-- Work required --
Copy out the data that follows exactly, leaving out no line.

Stored entries
--- START ---

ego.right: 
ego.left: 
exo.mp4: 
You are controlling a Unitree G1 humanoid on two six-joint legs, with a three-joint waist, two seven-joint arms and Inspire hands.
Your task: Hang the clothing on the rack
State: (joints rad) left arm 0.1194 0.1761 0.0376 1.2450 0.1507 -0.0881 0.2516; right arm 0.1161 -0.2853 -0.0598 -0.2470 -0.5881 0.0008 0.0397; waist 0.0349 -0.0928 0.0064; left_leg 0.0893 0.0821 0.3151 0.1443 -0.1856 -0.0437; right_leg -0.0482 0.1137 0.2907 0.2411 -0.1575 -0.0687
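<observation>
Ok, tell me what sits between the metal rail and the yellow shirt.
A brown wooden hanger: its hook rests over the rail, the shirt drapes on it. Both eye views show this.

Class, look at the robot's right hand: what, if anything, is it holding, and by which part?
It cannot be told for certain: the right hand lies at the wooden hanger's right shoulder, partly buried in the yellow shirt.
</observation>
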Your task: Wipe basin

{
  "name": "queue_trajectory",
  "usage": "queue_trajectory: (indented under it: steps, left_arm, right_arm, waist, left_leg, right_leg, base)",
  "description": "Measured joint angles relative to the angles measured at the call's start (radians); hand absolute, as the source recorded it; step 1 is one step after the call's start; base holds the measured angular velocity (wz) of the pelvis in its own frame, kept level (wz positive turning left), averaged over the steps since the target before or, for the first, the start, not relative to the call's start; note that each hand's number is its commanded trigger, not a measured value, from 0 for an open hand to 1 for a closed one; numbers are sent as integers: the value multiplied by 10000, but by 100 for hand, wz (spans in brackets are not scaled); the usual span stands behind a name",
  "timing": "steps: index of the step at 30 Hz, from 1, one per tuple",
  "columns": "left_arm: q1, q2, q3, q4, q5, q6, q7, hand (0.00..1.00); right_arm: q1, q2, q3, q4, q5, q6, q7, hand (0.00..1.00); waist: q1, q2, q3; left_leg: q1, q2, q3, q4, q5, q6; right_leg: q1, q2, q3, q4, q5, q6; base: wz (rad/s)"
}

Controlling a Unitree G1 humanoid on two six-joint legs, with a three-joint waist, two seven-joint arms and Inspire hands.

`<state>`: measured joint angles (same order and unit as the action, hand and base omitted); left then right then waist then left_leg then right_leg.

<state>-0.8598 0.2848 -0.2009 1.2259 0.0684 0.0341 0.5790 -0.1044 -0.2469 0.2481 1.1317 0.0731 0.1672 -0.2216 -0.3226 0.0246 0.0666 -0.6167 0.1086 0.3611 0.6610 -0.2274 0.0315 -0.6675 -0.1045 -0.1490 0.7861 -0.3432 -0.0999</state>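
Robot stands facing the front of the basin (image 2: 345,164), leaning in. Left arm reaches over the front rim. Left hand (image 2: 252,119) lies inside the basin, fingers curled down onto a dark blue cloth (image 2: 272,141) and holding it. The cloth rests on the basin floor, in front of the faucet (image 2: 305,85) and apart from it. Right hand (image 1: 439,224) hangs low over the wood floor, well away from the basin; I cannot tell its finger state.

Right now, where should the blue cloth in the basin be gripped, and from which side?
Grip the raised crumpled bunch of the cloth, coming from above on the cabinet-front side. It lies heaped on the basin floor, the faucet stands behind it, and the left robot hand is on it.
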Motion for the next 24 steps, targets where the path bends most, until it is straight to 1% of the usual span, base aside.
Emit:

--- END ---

-- Answer to this task --
ego.right: 
ego.left: 
exo.mp4: 
You are controlling a Unitree G1 humanoid on two six-joint legs, with a three-joint waist, two seven-joint arms and Inspire hands.
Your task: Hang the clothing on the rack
State: (joints rad) left arm 0.1194 0.1761 0.0376 1.2450 0.1507 -0.0881 0.2516; right arm 0.1161 -0.2853 -0.0598 -0.2470 -0.5881 0.0008 0.0397; waist 0.0349 -0.0928 0.0064; left_leg 0.0893 0.0821 0.3151 0.1443 -0.1856 -0.0437; right_leg -0.0482 0.1137 0.2907 0.2411 -0.1575 -0.0687
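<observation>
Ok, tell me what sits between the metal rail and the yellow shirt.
A brown wooden hanger: its hook rests over the rail, the shirt drapes on it. Both eye views show this.

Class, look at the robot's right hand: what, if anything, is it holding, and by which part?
It cannot be told for certain: the right hand lies at the wooden hanger's right shoulder, partly buried in the yellow shirt.
</observation>
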Your task: Wipe basin

{
  "name": "queue_trajectory",
  "usage": "queue_trajectory: (indented under it: steps, left_arm, right_arm, waist, left_leg, right_leg, base)",
  "description": "Measured joint angles relative to the angles measured at the call's start (radians); hand absolute, as the source recorded it; step 1 is one step after the call's start; base holds the measured angular velocity (wz) of the pelvis in its own frame, kept level (wz positive turning left), averaged over the steps since the target before or, for the first, the start, not relative to the call's start; note that each hand's number is its commanded trigger, not a measured value, from 0 for an open hand to 1 for a closed one; numbers are sent as integers: the value multiplied by 10000, but by 100 for hand, wz (spans in brackets are not scaled); the usual span stands behind a name",
  "timing": "steps: index of the step at 30 Hz, from 1, one per tuple",
  "columns": "left_arm: q1, q2, q3, q4, q5, q6, q7, hand (0.00..1.00); right_arm: q1, q2, q3, q4, q5, q6, q7, hand (0.00..1.00); waist: q1, q2, q3; left_leg: q1, q2, q3, q4, q5, q6; right_leg: q1, q2, q3, q4, q5, q6; base: wz (rad/s)"
}

Controlling a Unitree G1 humanoid on two six-joint legs, with a three-joint waist, two seven-joint arms and Inspire hands.

`<state>`: measured joint angles (same order and unit as the action, hand and base omitted); left then right then waist then left_leg then right_leg.

<state>-0.8598 0.2848 -0.2009 1.2259 0.0684 0.0341 0.5790 -0.1044 -0.2469 0.2481 1.1317 0.0731 0.1672 -0.2216 -0.3226 0.0246 0.0666 -0.6167 0.1086 0.3611 0.6610 -0.2274 0.0315 -0.6675 -0.1045 -0.1490 0.7861 -0.3432 -0.0999</state>
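Robot stands facing the front of the basin (image 2: 345,164), leaning in. Left arm reaches over the front rim. Left hand (image 2: 252,119) lies inside the basin, fingers curled down onto a dark blue cloth (image 2: 272,141) and holding it. The cloth rests on the basin floor, in front of the faucet (image 2: 305,85) and apart from it. Right hand (image 1: 439,224) hangs low over the wood floor, well away from the basin; I cannot tell its finger state.

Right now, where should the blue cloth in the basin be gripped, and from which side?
Grip the raised crumpled bunch of the cloth, coming from above on the cabinet-front side. It lies heaped on the basin floor, the faucet stands behind it, and the left robot hand is on it.
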Motion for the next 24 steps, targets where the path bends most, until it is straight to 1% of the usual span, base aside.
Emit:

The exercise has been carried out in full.